Clint Eastwood's persona, usually electrifying, can morph into something ugly with the wrong material. He's hilariously miscast as an art professor (resulting in an Indiana Jones-esque scene of co eds hitting on him), and seems too old for a professional mountaineer; as a sneering assassin, at least, he seems in his element. While one can complain about the politics of the Dirty Harry films, they offer artistic compensations and thematic shading that Eiger lacks. The film is just straight up Clint the Reactionary putting treacherous minorities, scary queers and mouthy women in their place, whether through violence, grunted slurs or his undeniable sexual prowess; there's no problem that can't be resolved by punching someone in the face. All that's missing is the pet orangutan. 

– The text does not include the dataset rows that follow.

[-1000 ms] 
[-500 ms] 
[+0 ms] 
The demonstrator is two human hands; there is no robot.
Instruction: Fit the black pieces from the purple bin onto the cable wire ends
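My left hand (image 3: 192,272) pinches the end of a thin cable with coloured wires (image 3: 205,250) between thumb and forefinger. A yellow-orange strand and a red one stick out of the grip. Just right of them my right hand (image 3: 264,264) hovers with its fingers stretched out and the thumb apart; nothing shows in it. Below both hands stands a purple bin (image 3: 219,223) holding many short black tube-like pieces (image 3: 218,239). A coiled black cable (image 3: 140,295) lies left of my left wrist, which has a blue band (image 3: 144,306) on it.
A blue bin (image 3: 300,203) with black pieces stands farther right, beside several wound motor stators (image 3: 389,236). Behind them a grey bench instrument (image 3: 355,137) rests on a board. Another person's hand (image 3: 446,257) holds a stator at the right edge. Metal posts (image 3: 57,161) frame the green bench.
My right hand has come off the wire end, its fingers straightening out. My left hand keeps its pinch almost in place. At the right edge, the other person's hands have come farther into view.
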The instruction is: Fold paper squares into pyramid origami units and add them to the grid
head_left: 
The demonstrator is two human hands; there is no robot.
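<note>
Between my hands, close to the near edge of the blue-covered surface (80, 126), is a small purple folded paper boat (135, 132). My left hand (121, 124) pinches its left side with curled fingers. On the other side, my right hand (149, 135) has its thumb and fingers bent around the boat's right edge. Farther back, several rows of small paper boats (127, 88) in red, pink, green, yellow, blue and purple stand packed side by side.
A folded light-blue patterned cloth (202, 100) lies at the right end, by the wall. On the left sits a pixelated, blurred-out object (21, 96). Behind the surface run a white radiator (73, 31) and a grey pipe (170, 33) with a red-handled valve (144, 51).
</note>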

The supporting cast are largely ciphers. Faring best is George Kennedy, whose amiable doofus role is at least a nice break from his usual thugs. Vonette McGee (The Great Silence) fares well by providing sass, sarcasm and sex appeal, making her scenes a highlight even when Jemima's motivations make no sense. Jack Cassidy's camp killer and Walter Thayer's albino ghoul are too outrageous to offend. The various Euro stars manage their parts fairly well, considering how thinly they're written. But it's all Clint's show, and his costars largely set dressing. 

The Eiger Sanction is a mess that points up Eastwood's deficiencies as a filmmaker. It's designed to show off Clint the Macho Badass, and as such it largely succeeds...but it also makes him seem like a camera-hogging boor whose idea of comedy is yelling "Screw Marlon Brando!" at a Native American. Never mind the ridiculous plot, or the nice photography by Eastwood regular Frank Stanley, or a serviceable early John Williams score. Never mind that the spy stuff feels completely incidental to the climbing story, or that the ending renders it all pointless. As long as Eastwood can shoot, punch and climb his way through an action movie, well that's all that really matters.